### YOUR TASK
Take the data below and filter it for lines containing the word "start"; show each line found.

### Data entries

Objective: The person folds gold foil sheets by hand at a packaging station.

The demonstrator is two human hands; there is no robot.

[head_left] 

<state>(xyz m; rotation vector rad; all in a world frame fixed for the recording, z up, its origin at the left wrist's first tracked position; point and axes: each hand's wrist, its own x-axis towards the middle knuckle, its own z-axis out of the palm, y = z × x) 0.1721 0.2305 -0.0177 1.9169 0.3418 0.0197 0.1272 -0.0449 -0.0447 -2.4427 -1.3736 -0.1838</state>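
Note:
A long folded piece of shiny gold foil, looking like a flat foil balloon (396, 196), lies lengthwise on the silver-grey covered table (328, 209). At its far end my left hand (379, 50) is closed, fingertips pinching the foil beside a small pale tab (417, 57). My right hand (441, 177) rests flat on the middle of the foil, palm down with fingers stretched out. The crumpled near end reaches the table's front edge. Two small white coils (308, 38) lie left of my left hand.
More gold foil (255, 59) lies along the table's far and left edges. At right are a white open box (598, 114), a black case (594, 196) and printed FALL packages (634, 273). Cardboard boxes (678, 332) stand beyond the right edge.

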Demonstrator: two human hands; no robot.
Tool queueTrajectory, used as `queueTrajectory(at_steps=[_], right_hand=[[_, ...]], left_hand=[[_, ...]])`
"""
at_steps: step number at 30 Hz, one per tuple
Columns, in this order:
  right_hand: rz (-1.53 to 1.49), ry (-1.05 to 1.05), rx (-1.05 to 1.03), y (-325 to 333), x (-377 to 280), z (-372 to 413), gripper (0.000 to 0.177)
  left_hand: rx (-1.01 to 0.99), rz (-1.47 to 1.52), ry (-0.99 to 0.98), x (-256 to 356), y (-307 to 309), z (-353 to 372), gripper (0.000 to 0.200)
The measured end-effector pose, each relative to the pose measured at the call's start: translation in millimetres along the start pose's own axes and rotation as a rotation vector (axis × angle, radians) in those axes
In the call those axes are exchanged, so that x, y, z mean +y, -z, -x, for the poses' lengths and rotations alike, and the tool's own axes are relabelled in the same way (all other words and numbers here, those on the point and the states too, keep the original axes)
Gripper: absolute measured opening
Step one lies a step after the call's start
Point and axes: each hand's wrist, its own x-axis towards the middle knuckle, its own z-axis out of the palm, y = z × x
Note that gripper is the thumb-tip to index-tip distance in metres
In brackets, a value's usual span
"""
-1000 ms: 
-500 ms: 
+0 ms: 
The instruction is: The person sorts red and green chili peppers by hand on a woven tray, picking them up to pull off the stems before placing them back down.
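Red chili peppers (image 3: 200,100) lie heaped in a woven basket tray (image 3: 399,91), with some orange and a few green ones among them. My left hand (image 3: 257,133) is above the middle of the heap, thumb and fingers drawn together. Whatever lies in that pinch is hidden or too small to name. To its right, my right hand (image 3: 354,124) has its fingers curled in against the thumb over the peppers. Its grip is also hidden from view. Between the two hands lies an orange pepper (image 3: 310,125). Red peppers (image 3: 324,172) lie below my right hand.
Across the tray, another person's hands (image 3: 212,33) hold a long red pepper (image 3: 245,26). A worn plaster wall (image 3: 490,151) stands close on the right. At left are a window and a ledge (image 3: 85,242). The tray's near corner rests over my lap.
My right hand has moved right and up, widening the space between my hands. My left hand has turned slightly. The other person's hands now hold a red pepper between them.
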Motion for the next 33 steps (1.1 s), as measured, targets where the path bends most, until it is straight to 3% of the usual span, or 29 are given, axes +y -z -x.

### SOLUTION BELOW
The measured end-effector pose, each relative to the pose measured at the call's start: translation in millimetres along the start pose's own axes and rotation as a rotation vector (axis × angle, radians) in those axes
Step one lies a step after the call's start

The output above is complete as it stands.